If you print the `response.status_code`, you will see that instead of getting 200, which means success, you may get 503, which means an error.

Amazon knows this request was not using a browser and thus blocks it.

Many websites employ this practice. Amazon will block your requests and return an error code beginning with 500 or sometimes even 400.

The solution is simple in most cases. You can send HTTP headers along with your request just like an actual browser.

Sometimes, sending only the `user-agent` is enough. At other times, you may need to send more headers. A good example is sending the `accept-language` header.

To identify the user-agent sent by your browser, press F12 and open the Network tab. Reload the page.
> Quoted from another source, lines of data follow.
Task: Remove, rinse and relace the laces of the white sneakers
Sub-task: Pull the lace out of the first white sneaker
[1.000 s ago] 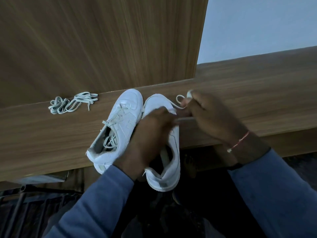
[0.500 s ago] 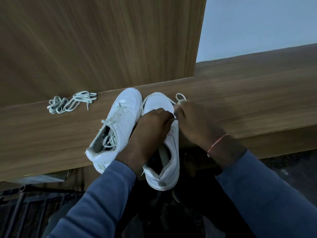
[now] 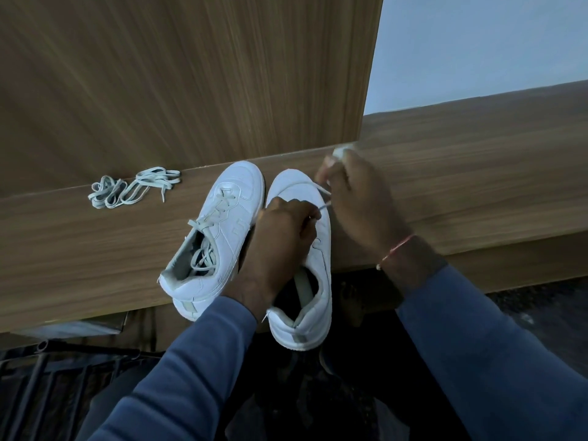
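Two white sneakers stand side by side on a wooden ledge (image 3: 461,192), toes pointing away from me. The left sneaker (image 3: 219,237) has a loose lace through its eyelets, the ends tucked into the opening. My left hand (image 3: 280,237) rests on the right sneaker (image 3: 305,281) over its eyelets and pinches a white lace (image 3: 323,198). My right hand (image 3: 356,198) sits beside the toe, fingers curled round the same lace, with a bunched white bit showing above the knuckles. Another lace (image 3: 133,189) lies coiled on the ledge to the left.
A tall wooden panel (image 3: 191,74) rises right behind the sneakers. Pale wall (image 3: 477,43) shows at the upper right. The heels of both sneakers overhang the ledge's front edge. Dark floor and metal bars (image 3: 47,377) lie below.
My right hand swung in toward the sneaker's eyelets half a second ago, then pulled back up and right with the lace. My left hand stayed on the right sneaker.
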`<state>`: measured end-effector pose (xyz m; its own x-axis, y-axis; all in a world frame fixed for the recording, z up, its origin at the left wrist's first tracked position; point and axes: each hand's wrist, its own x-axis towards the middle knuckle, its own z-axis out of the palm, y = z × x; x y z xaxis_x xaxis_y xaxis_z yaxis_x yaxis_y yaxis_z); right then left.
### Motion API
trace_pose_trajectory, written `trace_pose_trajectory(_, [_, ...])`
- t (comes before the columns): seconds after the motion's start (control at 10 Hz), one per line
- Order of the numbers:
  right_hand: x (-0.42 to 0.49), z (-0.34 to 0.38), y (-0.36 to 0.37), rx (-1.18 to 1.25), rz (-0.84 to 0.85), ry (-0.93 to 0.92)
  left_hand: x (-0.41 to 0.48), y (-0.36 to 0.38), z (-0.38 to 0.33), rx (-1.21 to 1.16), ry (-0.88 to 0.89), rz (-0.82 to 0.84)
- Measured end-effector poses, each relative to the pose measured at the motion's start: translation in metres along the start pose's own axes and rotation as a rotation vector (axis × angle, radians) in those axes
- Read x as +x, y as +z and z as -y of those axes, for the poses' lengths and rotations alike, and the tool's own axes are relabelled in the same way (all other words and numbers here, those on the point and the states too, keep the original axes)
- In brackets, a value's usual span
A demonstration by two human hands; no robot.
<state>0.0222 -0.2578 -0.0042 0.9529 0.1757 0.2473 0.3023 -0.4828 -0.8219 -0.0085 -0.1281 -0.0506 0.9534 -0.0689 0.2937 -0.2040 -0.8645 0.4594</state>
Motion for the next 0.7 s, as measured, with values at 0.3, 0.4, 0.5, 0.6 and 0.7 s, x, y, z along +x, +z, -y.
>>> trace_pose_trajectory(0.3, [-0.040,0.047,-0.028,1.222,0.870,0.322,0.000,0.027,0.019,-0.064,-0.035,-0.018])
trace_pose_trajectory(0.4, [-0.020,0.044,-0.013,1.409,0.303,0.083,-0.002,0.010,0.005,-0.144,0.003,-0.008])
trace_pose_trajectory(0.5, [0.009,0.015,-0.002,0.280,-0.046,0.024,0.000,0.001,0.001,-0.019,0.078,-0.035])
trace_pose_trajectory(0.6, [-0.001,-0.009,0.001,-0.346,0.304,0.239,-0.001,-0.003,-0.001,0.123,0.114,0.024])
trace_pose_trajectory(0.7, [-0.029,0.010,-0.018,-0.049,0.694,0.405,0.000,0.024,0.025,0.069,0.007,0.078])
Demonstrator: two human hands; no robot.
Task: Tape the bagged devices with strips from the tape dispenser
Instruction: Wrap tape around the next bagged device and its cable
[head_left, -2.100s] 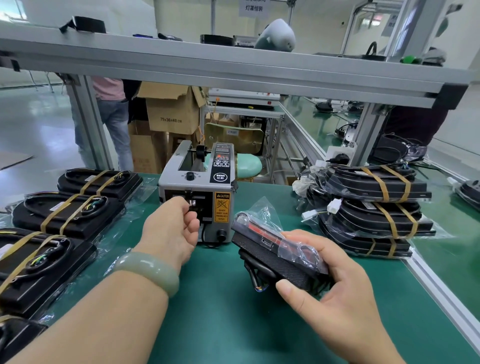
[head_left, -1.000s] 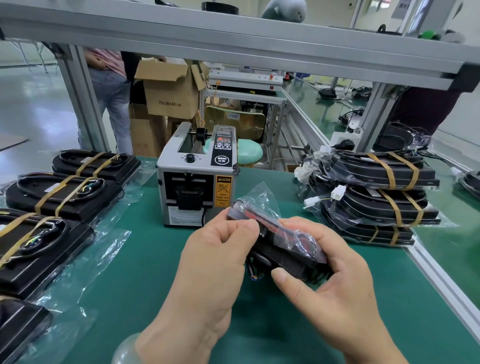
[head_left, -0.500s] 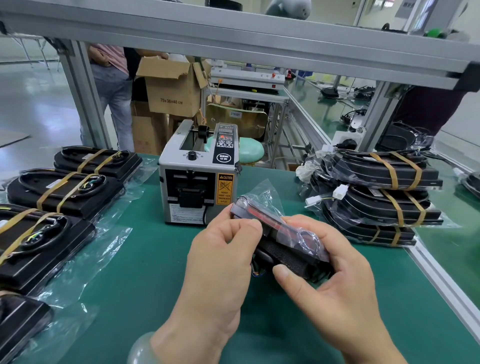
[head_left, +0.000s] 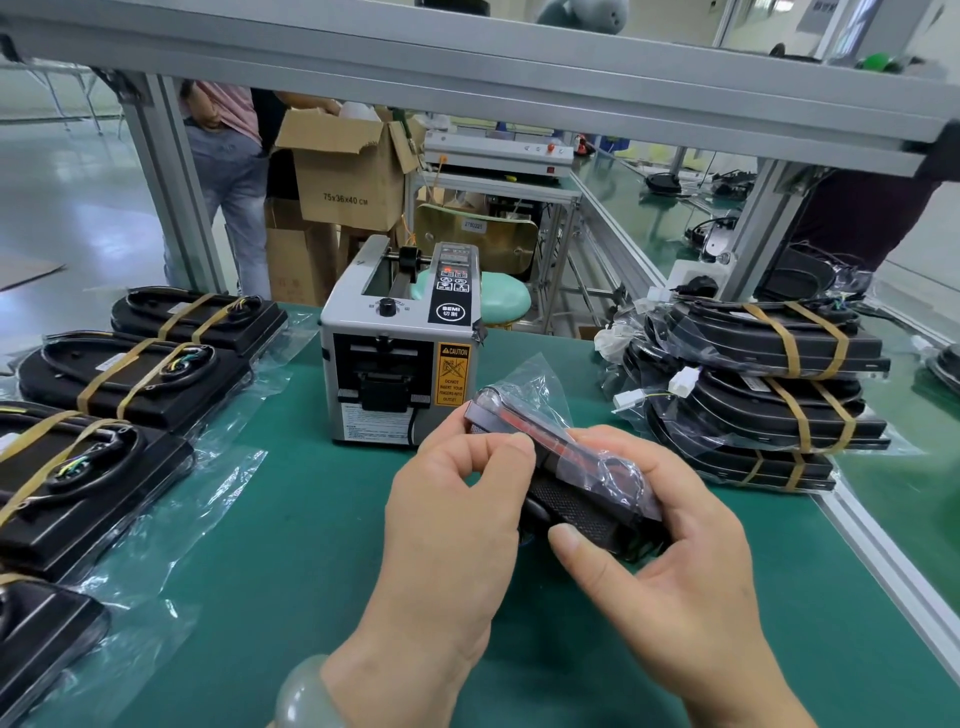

Select the first request and examine Request Headers.

![](https://raw.githubusercontent.com/oxylabs/how-to-scrape-amazon-product-data/main/images/Amazon%20(1).jpg?token=GHSAT0AAAAAACW62VSTLRWZD5SJMWB7ZKI6ZWYLXUA)

![](https://oxylabs.io/_next/image?url=https%3A%2F%2Foxylabs.io%2Foxylabs-web%2FZpBeQh5LeNNTxEWk_ZmK9sZm069VX1icx_Amazon-1-.jpg%3Fauto%3Dformat%2Ccompress&w=1200&q=75)

You can copy this user-agent and create a dictionary for the headers.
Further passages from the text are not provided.